- TRY IT -
Print each entry below precisely as shown.

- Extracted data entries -
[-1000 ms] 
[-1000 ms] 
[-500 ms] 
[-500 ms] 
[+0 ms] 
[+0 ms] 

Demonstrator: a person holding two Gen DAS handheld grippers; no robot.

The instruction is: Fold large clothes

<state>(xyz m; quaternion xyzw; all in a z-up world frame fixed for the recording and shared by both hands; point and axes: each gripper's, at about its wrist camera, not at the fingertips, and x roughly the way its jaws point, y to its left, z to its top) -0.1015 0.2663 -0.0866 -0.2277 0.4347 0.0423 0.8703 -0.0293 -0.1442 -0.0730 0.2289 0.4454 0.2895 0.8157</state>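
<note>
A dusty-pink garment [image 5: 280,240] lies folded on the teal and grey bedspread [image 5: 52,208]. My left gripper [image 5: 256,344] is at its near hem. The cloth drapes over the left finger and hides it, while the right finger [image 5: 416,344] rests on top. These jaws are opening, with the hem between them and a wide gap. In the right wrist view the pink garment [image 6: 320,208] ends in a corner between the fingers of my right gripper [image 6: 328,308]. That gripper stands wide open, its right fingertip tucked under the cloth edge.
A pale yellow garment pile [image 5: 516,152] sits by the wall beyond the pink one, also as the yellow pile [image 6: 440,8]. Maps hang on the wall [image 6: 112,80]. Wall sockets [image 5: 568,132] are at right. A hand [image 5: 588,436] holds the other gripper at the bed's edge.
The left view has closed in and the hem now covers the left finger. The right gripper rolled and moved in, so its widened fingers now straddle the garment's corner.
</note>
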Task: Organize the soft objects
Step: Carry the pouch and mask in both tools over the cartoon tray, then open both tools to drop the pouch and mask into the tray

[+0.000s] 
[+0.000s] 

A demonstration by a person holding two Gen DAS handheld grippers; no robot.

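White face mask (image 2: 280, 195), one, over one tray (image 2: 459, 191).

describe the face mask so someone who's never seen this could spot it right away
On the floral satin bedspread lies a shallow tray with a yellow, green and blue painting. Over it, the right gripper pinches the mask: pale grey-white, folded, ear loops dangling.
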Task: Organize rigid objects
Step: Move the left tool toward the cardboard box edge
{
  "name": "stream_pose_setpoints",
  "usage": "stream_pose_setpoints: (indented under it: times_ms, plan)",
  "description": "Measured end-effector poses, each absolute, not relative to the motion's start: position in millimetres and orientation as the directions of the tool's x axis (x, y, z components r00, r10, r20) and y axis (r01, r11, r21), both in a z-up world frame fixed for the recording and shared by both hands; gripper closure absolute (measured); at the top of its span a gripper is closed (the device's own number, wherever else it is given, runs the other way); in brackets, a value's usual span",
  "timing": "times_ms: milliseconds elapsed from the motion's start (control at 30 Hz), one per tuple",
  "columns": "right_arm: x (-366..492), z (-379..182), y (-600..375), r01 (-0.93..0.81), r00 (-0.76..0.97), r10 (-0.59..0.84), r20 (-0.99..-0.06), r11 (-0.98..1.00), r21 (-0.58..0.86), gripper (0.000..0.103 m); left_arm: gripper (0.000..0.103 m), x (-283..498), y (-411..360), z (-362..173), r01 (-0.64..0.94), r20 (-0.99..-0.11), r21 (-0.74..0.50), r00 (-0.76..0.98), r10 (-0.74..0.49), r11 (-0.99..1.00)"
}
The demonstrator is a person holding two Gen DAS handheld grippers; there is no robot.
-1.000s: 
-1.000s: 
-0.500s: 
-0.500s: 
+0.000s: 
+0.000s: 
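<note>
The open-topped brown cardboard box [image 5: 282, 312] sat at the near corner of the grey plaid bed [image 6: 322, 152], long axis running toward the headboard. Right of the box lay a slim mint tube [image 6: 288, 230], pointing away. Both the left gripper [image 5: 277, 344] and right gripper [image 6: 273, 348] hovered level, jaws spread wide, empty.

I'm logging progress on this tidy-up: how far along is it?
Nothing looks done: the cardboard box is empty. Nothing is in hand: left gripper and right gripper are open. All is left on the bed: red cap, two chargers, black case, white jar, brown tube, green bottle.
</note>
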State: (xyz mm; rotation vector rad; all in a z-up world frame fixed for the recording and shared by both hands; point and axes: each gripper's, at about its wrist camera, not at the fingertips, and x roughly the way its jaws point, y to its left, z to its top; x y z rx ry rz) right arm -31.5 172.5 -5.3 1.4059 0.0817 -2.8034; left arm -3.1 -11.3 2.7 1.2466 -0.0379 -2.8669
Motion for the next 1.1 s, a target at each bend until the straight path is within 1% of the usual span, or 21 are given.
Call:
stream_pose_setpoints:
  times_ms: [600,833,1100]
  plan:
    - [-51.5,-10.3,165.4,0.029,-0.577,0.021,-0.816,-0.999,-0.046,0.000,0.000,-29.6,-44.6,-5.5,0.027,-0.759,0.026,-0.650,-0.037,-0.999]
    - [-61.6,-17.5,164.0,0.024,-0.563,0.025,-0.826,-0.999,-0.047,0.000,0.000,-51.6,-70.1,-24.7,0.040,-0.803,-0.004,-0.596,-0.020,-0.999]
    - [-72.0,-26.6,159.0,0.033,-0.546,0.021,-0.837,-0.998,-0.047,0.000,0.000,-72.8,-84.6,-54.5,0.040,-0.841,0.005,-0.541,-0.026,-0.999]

- TASK OUTPUT -
[-1000 ms] 
[-1000 ms] 
[-500 ms] 
[-500 ms] 
[+0 ms] 
[+0 ms] 

Demonstrator: a person holding two Gen DAS handheld grippers; no robot.

The instruction is: Fold large clothes

<state>(xyz m; quaternion xyzw; all in a z-up world frame fixed for the recording and shared by both hands; point and axes: each gripper's, at about its wrist camera, not at the fingertips, and x roughly the way its jaws point, y to its left, z to its top) -0.1015 0.2663 -0.0866 -0.2277 0.4347 0.0423 0.8703 -0.0293 -0.1442 -0.0730 0.2289 0.4454 0.2895 0.8157</state>
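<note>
A dusty-pink garment [image 5: 280,240] lies folded on the teal and grey bedspread [image 5: 52,208]. My left gripper [image 5: 256,344] is at its near hem. The cloth drapes over the left finger and hides it, while the right finger [image 5: 416,344] rests on top. These jaws are opening, with the hem between them and a wide gap. In the right wrist view the pink garment [image 6: 320,208] ends in a corner between the fingers of my right gripper [image 6: 328,308]. That gripper stands wide open, its right fingertip tucked under the cloth edge.
A pale yellow garment pile [image 5: 516,152] sits by the wall beyond the pink one, also as the yellow pile [image 6: 440,8]. Maps hang on the wall [image 6: 112,80]. Wall sockets [image 5: 568,132] are at right. A hand [image 5: 588,436] holds the other gripper at the bed's edge.
The left view has closed in and the hem now covers the left finger. The right gripper rolled and moved in, so its widened fingers now straddle the garment's corner.
</note>
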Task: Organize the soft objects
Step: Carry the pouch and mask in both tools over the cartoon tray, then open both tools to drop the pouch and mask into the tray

[+0.000s] 
[+0.000s] 

A demonstration by a person holding two Gen DAS handheld grippers; no robot.

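White face mask (image 2: 280, 195), one, over one tray (image 2: 459, 191).

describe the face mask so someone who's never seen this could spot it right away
On the floral satin bedspread lies a shallow tray with a yellow, green and blue painting. Over it, the right gripper pinches the mask: pale grey-white, folded, ear loops dangling.
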Task: Organize rigid objects
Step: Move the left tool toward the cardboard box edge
{
  "name": "stream_pose_setpoints",
  "usage": "stream_pose_setpoints: (indented under it: times_ms, plan)",
  "description": "Measured end-effector poses, each absolute, not relative to the motion's start: position in millimetres and orientation as the directions of the tool's x axis (x, y, z components r00, r10, r20) and y axis (r01, r11, r21), both in a z-up world frame fixed for the recording and shared by both hands; gripper closure absolute (measured); at the top of its span a gripper is closed (the device's own number, wherever else it is given, runs the other way); in brackets, a value's usual span",
  "timing": "times_ms: milliseconds elapsed from the motion's start (control at 30 Hz), one per tuple",
  "columns": "right_arm: x (-366..492), z (-379..182), y (-600..375), r01 (-0.93..0.81), r00 (-0.76..0.97), r10 (-0.59..0.84), r20 (-0.99..-0.06), r11 (-0.98..1.00), r21 (-0.58..0.86), gripper (0.000..0.103 m); left_arm: gripper (0.000..0.103 m), x (-283..498), y (-411..360), z (-362..173), r01 (-0.64..0.94), r20 (-0.99..-0.11), r21 (-0.74..0.50), r00 (-0.76..0.98), r10 (-0.74..0.49), r11 (-0.99..1.00)"
}
The demonstrator is a person holding two Gen DAS handheld grippers; there is no robot.
-1.000s: 
-1.000s: 
-0.500s: 
-0.500s: 
+0.000s: 
+0.000s: 
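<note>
The open-topped brown cardboard box [image 5: 282, 312] sat at the near corner of the grey plaid bed [image 6: 322, 152], long axis running toward the headboard. Right of the box lay a slim mint tube [image 6: 288, 230], pointing away. Both the left gripper [image 5: 277, 344] and right gripper [image 6: 273, 348] hovered level, jaws spread wide, empty.

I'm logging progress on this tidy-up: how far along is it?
Nothing looks done: the cardboard box is empty. Nothing is in hand: left gripper and right gripper are open. All is left on the bed: red cap, two chargers, black case, white jar, brown tube, green bottle.
</note>
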State: (xyz mm; rotation vector rad; all in a z-up world frame fixed for the recording and shared by both hands; point and axes: each gripper's, at about its wrist camera, not at the fingertips, and x roughly the way its jaws point, y to its left, z to its top; x y z rx ry rz) right arm -31.5 172.5 -5.3 1.4059 0.0817 -2.8034; left arm -3.1 -11.3 2.7 1.2466 -0.0379 -2.8669
Motion for the next 1.1 s, a target at each bend until the straight path is within 1% of the usual span, or 21 are given.
Call:
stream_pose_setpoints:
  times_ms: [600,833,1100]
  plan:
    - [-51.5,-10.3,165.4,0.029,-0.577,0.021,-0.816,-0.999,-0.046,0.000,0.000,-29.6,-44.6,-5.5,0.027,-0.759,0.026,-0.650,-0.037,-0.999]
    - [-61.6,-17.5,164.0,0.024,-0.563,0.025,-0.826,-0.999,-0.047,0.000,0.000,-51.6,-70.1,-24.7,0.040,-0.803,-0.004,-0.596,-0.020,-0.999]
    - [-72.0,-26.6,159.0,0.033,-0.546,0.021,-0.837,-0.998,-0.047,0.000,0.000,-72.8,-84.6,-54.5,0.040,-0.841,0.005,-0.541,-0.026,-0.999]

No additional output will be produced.